# [Work instructions]
Print the data below exactly, but only the lines from the one containing "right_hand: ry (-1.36" down to the one containing "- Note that", inclusive.

# [Data extract]
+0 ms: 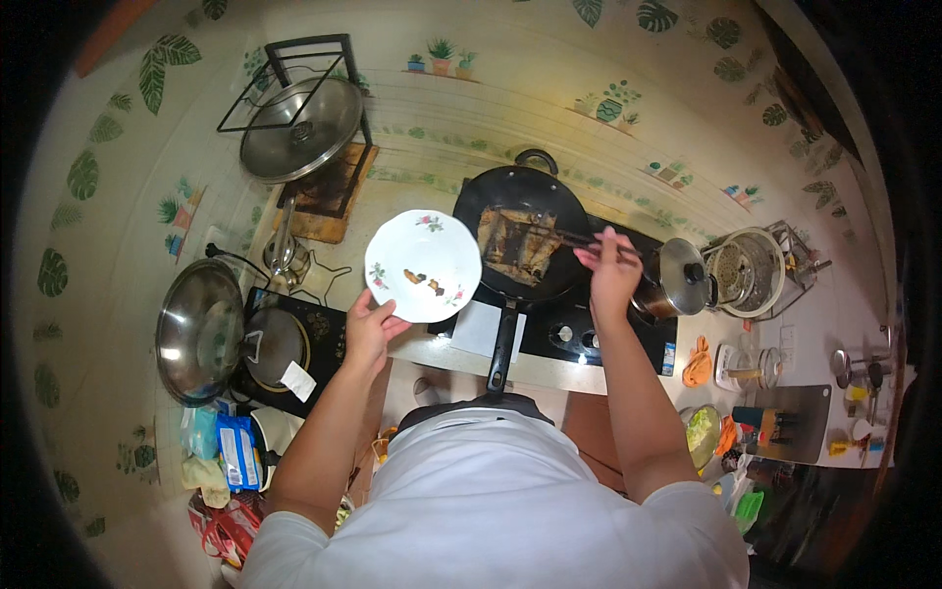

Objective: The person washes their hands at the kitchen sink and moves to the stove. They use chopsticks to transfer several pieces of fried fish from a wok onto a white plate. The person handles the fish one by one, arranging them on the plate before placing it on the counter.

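Observation:
My left hand (372, 331) grips the lower left rim of a white plate with a floral pattern (401, 247), which holds a few small browned pieces of food (425, 281). Just right of the plate, a black frying pan (508, 184) sits on the gas hob, its long handle pointing towards me. Browned flat pieces of food (515, 247) lie in the pan. My right hand (612, 276) is closed around dark chopsticks (574, 237) at the pan's right side. Their tips reach over the food; whether they pinch any of it I cannot tell.
A lidded pot (675, 276) stands close right of my right hand, with steamer parts (745, 271) beyond. On the left are an induction cooker (335, 333), a large steel lid (199, 331), a metal pot ring (327, 272) and a wooden board (357, 191). A knife block (765, 425) stands far right.

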Tool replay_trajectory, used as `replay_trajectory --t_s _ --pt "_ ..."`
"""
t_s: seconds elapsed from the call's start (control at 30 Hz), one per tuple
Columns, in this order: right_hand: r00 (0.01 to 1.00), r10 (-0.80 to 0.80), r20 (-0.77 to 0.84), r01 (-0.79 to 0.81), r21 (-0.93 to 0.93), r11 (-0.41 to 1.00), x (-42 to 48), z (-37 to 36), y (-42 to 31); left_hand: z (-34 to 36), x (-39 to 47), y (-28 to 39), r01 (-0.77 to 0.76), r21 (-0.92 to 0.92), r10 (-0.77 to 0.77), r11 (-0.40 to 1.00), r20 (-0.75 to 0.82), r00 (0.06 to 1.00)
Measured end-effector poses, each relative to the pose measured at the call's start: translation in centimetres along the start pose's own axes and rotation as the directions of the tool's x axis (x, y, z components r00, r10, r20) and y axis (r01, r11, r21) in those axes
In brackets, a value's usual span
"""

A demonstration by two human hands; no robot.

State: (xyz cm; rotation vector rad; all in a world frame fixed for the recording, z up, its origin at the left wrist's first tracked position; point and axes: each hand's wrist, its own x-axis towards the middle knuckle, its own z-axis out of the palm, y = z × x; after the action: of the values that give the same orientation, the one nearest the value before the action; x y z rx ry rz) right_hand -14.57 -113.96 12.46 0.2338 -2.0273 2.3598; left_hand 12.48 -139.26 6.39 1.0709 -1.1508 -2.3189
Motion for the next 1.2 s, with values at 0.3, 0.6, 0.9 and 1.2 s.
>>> replay_trajectory --t_s 0.3,0.6,0.9,1.2 --pt "0.981 -0.125 0.152 0.177 -0.409 0.895 5.1 2.4 11.2 -3.2 -0.9 -0.5 -0.001 0.011 0.001 1.0 -0.04 0.999" --pt "0.99 -0.123 0.063 0.138 -0.38 0.915 4.9 1.6 9.7 -3.2 -1.0 -0.6 0.007 -0.002 -0.007 1.0 -0.065 0.998" --pt "0.998 -0.007 0.057 0.009 -0.03 1.0 -0.1 1.2 -1.7 0.7 1.4 -0.4 0.011 -0.032 -0.011 0.999 -0.014 1.0" --pt "0.993 0.05 0.11 -0.058 0.075 0.995 -3.4 2.0 -2.7 1.7 1.8 -0.5 0.028 -0.007 -0.028 1.0 0.001 1.0"
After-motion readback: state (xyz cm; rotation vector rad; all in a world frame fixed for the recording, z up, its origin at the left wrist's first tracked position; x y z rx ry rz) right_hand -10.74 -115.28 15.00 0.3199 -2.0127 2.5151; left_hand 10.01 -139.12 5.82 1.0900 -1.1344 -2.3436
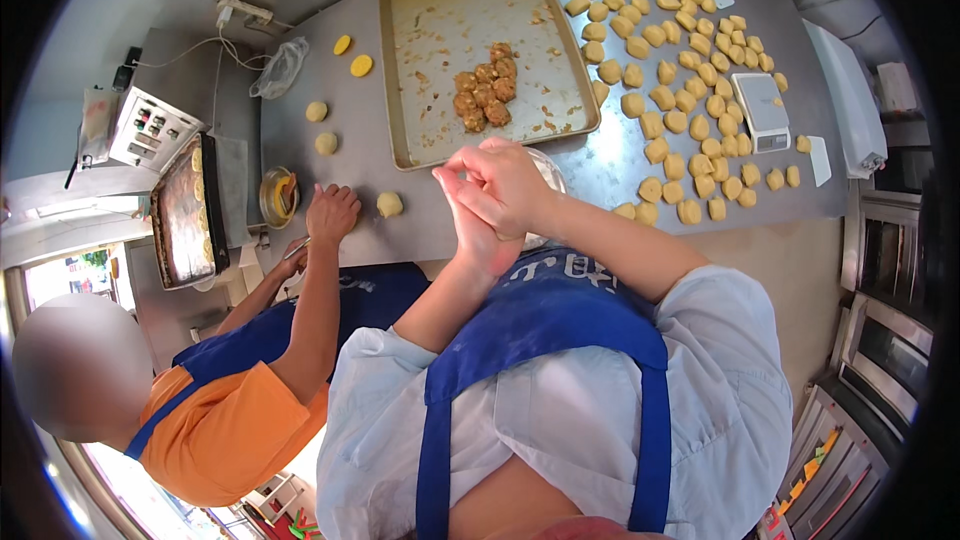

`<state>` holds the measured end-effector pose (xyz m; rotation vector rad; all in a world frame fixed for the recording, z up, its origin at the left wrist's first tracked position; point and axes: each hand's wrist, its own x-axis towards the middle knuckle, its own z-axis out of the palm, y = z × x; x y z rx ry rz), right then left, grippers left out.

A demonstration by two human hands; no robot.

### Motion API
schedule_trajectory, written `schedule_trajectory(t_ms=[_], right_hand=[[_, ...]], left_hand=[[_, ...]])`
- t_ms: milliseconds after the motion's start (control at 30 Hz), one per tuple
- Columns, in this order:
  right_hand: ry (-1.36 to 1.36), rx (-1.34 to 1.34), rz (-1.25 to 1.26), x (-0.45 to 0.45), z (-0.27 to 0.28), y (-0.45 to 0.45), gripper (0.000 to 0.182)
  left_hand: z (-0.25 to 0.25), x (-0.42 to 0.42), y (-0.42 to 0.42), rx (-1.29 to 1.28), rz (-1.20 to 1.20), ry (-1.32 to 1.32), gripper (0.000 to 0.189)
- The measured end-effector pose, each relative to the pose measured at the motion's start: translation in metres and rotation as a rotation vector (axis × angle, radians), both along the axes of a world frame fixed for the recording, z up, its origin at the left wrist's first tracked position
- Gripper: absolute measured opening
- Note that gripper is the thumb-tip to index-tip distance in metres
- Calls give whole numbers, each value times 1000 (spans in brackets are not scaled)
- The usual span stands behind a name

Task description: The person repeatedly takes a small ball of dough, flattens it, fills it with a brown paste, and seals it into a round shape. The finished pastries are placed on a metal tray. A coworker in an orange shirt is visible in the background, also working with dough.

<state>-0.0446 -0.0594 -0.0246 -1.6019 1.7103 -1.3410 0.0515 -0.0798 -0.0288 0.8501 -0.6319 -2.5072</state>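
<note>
My right hand is folded over the palm of my left hand, just in front of the near edge of a metal baking tray. Whether anything lies between my palms is hidden. A clump of brown filling balls sits on the tray among scattered crumbs. Partly covered by my right hand and forearm is a bowl of white powder. Many pale yellow dough pieces are spread over the steel table to the right. One round dough ball rests to the left of my hands.
At my left, a co-worker's hand presses on the table; the other hand holds a thin tool. Nearby are a metal bowl, two dough balls and two yellow discs. A digital scale and white scrapers lie right.
</note>
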Motion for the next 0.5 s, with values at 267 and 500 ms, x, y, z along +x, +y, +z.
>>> schedule_trajectory(t_ms=[267,500], right_hand=[[-588,20,7,-19,-16,-17,44],[322,-509,64,-33,24,9,21]], left_hand=[[-12,-8,-23,173,-87,13,101],[37,20,-30,120,-96,386,106]])
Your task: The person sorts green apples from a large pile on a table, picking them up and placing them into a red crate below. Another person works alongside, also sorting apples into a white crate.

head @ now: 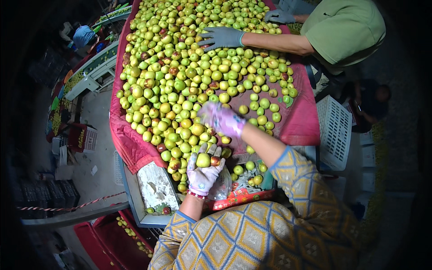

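Note:
Many green and yellow-green jujube-like fruits [179, 84], some blotched brown-red, lie heaped on a sorting table covered with red cloth [300, 125]. My left hand [204, 172], in a pale printed glove with a beaded bracelet at the wrist, is palm up at the near edge of the heap. It cradles a green fruit [203, 160] and a brown-blotched fruit [215, 161]. Over the right side of the heap is my right hand [221, 118], in a pink-lilac glove and blurred; whether it holds a fruit cannot be made out.
A co-worker in a green shirt [341, 33] spreads a grey-gloved hand [222, 37] on the fruit from the right. Beside the table stands a white plastic crate [335, 131]. A plastic bag [221, 185] and a red printed box [239, 199] lie against my front. Red troughs [118, 239] are at lower left.

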`<state>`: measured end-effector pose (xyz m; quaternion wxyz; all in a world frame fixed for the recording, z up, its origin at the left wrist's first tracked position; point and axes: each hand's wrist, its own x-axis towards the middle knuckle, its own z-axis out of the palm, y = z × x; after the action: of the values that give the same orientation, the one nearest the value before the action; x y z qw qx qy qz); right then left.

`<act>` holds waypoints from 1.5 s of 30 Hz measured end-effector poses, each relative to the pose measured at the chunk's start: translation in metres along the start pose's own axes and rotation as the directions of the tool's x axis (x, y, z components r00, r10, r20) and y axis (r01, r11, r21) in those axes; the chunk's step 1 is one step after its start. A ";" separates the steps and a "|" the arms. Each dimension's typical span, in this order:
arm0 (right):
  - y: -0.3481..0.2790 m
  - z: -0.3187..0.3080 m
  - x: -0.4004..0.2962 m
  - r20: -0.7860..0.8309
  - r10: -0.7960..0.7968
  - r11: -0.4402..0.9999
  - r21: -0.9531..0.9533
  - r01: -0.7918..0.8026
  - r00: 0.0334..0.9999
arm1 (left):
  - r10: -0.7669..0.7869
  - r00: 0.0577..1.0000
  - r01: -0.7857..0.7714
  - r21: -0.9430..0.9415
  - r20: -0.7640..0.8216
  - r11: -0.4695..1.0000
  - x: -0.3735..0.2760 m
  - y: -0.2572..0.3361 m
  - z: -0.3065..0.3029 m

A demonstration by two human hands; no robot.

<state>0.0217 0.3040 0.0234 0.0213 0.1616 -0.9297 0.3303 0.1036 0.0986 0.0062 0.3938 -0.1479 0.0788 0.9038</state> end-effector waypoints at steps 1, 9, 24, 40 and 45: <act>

# [Expected answer]
  right_hand: ry (-1.36 to 1.36), rx (-1.34 to 1.34), rz (-1.25 to 1.26), x (-0.45 to 0.45), z (-0.27 to 0.28), y (-0.45 to 0.45), gripper (0.000 to 0.182)
  left_hand: z (-0.25 to 0.25), x (-0.42 to 0.42), y (-0.42 to 0.42), rx (-1.29 to 1.28), rz (-1.20 to 1.20), ry (-1.32 to 1.32), gripper (0.000 to 0.189)
- The measured end-effector pose, each relative to the pose measured at the motion's start: translation in metres and rotation as a rotation vector (axis × angle, radians), both along the axes of a world frame fixed for the recording, z up, its origin at the left wrist's first tracked position
- Gripper: absolute measured opening
- Note that gripper is the thumb-tip to index-tip distance in metres

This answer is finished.